**Prompt:** Would you please transcribe the entire listing exactly?

**Material for the task:**
****************
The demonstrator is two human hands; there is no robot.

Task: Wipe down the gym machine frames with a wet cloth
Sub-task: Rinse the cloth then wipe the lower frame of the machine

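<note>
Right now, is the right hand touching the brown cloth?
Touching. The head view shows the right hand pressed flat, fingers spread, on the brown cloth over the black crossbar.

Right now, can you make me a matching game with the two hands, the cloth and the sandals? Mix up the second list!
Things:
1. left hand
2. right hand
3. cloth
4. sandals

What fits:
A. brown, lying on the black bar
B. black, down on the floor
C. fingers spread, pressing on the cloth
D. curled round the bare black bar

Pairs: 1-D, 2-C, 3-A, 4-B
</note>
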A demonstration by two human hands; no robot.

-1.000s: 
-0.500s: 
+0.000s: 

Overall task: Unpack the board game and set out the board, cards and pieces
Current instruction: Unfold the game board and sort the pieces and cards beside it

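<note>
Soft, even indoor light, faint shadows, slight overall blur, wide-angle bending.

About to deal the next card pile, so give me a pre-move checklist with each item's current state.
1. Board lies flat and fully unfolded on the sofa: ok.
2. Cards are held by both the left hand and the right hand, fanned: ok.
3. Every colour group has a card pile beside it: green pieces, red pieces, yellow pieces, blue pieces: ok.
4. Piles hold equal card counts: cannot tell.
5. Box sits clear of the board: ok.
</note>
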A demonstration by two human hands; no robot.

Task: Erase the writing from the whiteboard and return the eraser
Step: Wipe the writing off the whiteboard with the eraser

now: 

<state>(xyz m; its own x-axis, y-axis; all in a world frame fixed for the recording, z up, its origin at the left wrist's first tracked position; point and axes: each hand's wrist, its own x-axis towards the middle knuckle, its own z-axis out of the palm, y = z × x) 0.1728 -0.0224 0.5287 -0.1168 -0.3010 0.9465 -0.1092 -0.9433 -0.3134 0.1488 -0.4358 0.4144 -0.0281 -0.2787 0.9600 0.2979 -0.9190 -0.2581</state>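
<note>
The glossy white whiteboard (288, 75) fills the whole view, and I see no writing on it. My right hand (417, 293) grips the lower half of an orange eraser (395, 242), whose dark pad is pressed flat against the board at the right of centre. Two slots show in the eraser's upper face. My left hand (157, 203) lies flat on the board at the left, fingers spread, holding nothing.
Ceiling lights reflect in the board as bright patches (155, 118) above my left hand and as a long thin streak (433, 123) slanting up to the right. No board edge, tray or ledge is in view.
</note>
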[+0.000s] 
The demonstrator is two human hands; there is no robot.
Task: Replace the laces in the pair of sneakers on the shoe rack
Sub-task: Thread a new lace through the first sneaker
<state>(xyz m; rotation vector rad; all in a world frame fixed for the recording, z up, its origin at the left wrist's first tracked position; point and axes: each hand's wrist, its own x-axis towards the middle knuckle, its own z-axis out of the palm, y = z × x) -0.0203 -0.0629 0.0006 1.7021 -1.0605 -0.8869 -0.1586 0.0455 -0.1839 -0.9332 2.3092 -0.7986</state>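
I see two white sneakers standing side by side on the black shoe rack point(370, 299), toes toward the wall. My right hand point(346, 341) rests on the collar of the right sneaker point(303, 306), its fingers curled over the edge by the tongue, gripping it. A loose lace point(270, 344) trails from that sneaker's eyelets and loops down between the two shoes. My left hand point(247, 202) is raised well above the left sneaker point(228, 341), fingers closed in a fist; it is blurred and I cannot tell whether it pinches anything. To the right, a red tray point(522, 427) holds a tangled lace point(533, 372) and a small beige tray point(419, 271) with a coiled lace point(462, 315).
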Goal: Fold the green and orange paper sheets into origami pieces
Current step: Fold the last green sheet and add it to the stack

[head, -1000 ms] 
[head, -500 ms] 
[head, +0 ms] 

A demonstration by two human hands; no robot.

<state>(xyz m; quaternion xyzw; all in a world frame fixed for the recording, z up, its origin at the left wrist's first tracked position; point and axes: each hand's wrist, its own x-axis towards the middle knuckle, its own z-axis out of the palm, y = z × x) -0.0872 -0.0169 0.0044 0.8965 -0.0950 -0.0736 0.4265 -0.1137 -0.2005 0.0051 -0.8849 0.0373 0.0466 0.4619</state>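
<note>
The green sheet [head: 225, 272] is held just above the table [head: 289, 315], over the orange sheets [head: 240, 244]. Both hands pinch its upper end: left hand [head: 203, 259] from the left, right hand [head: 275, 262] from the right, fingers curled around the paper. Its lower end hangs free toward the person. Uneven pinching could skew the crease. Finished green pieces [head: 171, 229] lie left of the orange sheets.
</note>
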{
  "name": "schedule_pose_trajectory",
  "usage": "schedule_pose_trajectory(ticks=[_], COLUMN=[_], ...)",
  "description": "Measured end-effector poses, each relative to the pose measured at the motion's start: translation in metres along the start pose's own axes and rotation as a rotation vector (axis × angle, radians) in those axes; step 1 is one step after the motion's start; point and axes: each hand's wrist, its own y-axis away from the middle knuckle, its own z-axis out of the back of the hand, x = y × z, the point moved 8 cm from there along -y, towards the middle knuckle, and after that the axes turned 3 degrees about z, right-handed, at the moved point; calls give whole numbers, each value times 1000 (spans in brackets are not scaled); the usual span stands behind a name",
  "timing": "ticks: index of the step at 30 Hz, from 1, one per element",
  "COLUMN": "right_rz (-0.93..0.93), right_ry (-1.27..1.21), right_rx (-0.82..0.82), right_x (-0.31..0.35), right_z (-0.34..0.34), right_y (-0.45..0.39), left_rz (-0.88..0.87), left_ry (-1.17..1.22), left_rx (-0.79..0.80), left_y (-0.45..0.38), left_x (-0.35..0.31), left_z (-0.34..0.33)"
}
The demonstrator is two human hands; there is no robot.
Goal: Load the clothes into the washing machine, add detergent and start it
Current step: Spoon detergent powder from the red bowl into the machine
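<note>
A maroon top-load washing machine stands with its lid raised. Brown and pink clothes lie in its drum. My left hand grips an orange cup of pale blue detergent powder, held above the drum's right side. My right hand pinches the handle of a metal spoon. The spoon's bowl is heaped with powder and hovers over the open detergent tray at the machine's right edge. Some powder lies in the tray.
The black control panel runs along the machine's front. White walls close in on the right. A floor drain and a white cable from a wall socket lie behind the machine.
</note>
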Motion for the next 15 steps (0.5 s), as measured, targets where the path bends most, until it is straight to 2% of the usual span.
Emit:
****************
**Solution for this problem:**
The demonstrator is two human hands; there is no robot.

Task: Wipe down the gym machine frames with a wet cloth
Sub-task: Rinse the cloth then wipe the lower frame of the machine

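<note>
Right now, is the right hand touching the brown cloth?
Touching. The head view shows the right hand pressed flat, fingers spread, on the brown cloth over the black crossbar.

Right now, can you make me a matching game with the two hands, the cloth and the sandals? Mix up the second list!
Things:
1. left hand
2. right hand
3. cloth
4. sandals

What fits:
A. brown, lying on the black bar
B. black, down on the floor
C. fingers spread, pressing on the cloth
D. curled round the bare black bar

Pairs: 1-D, 2-C, 3-A, 4-B
</note>
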A demonstration by two human hands; no robot.

-1.000s: 
-0.500s: 
+0.000s: 

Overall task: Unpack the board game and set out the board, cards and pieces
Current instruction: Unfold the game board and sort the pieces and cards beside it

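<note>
Soft, even indoor light, faint shadows, slight overall blur, wide-angle bending.

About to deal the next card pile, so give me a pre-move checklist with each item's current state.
1. Board lies flat and fully unfolded on the sofa: ok.
2. Cards are held by both the left hand and the right hand, fanned: ok.
3. Every colour group has a card pile beside it: green pieces, red pieces, yellow pieces, blue pieces: ok.
4. Piles hold equal card counts: cannot tell.
5. Box sits clear of the board: ok.
</note>
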A demonstration by two human hands; no robot.

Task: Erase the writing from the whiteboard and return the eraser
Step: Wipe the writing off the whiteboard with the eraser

now: 

<state>(xyz m; its own x-axis, y-axis; all in a world frame fixed for the recording, z up, its origin at the left wrist's first tracked position; point and axes: each hand's wrist, its own x-axis towards the middle knuckle, its own z-axis out of the palm, y = z × x) 0.1728 -0.0224 0.5287 -0.1168 -0.3010 0.9465 -0.1092 -0.9433 -0.3134 0.1488 -0.4358 0.4144 -0.0281 -0.2787 0.9600 0.2979 -0.9190 -0.2581</state>
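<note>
The glossy white whiteboard (288, 75) fills the whole view, and I see no writing on it. My right hand (417, 293) grips the lower half of an orange eraser (395, 242), whose dark pad is pressed flat against the board at the right of centre. Two slots show in the eraser's upper face. My left hand (157, 203) lies flat on the board at the left, fingers spread, holding nothing.
Ceiling lights reflect in the board as bright patches (155, 118) above my left hand and as a long thin streak (433, 123) slanting up to the right. No board edge, tray or ledge is in view.
</note>
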[+0.000s] 
The demonstrator is two human hands; there is no robot.
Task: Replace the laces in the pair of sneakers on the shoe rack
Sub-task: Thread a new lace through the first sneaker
<state>(xyz m; rotation vector rad; all in a world frame fixed for the recording, z up, its origin at the left wrist's first tracked position; point and axes: each hand's wrist, its own x-axis towards the middle knuckle, its own z-axis out of the palm, y = z × x) -0.0203 -0.0629 0.0006 1.7021 -1.0605 -0.8869 -0.1586 0.0455 -0.1839 -0.9332 2.3092 -0.7986</state>
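I see two white sneakers standing side by side on the black shoe rack point(370, 299), toes toward the wall. My right hand point(346, 341) rests on the collar of the right sneaker point(303, 306), its fingers curled over the edge by the tongue, gripping it. A loose lace point(270, 344) trails from that sneaker's eyelets and loops down between the two shoes. My left hand point(247, 202) is raised well above the left sneaker point(228, 341), fingers closed in a fist; it is blurred and I cannot tell whether it pinches anything. To the right, a red tray point(522, 427) holds a tangled lace point(533, 372) and a small beige tray point(419, 271) with a coiled lace point(462, 315).
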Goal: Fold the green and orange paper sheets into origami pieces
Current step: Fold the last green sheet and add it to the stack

[head, -1000 ms] 
[head, -500 ms] 
[head, +0 ms] 

A demonstration by two human hands; no robot.

<state>(xyz m; quaternion xyzw; all in a world frame fixed for the recording, z up, its origin at the left wrist's first tracked position; point and axes: each hand's wrist, its own x-axis towards the middle knuckle, its own z-axis out of the palm, y = z × x) -0.0872 -0.0169 0.0044 0.8965 -0.0950 -0.0736 0.4265 -0.1137 -0.2005 0.0051 -0.8849 0.0373 0.0466 0.4619</state>
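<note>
The green sheet [head: 225, 272] is held just above the table [head: 289, 315], over the orange sheets [head: 240, 244]. Both hands pinch its upper end: left hand [head: 203, 259] from the left, right hand [head: 275, 262] from the right, fingers curled around the paper. Its lower end hangs free toward the person. Uneven pinching could skew the crease. Finished green pieces [head: 171, 229] lie left of the orange sheets.
</note>
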{
  "name": "schedule_pose_trajectory",
  "usage": "schedule_pose_trajectory(ticks=[_], COLUMN=[_], ...)",
  "description": "Measured end-effector poses, each relative to the pose measured at the motion's start: translation in metres along the start pose's own axes and rotation as a rotation vector (axis × angle, radians) in those axes; step 1 is one step after the motion's start; point and axes: each hand's wrist, its own y-axis away from the middle knuckle, its own z-axis out of the back of the hand, x = y × z, the point moved 8 cm from there along -y, towards the middle knuckle, and after that the axes turned 3 degrees about z, right-handed, at the moved point; calls give whole numbers, each value times 1000 (spans in brackets are not scaled); the usual span stands behind a name",
  "timing": "ticks: index of the step at 30 Hz, from 1, one per element",
  "COLUMN": "right_rz (-0.93..0.93), right_ry (-1.27..1.21), right_rx (-0.82..0.82), right_x (-0.31..0.35), right_z (-0.34..0.34), right_y (-0.45..0.39), left_rz (-0.88..0.87), left_ry (-1.17..1.22), left_rx (-0.79..0.80), left_y (-0.45..0.38), left_x (-0.35..0.31), left_z (-0.34..0.33)"
}
The demonstrator is two human hands; there is no robot.
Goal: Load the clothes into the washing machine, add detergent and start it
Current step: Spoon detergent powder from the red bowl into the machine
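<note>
A maroon top-load washing machine stands with its lid raised. Brown and pink clothes lie in its drum. My left hand grips an orange cup of pale blue detergent powder, held above the drum's right side. My right hand pinches the handle of a metal spoon. The spoon's bowl is heaped with powder and hovers over the open detergent tray at the machine's right edge. Some powder lies in the tray.
The black control panel runs along the machine's front. White walls close in on the right. A floor drain and a white cable from a wall socket lie behind the machine.
</note>
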Motion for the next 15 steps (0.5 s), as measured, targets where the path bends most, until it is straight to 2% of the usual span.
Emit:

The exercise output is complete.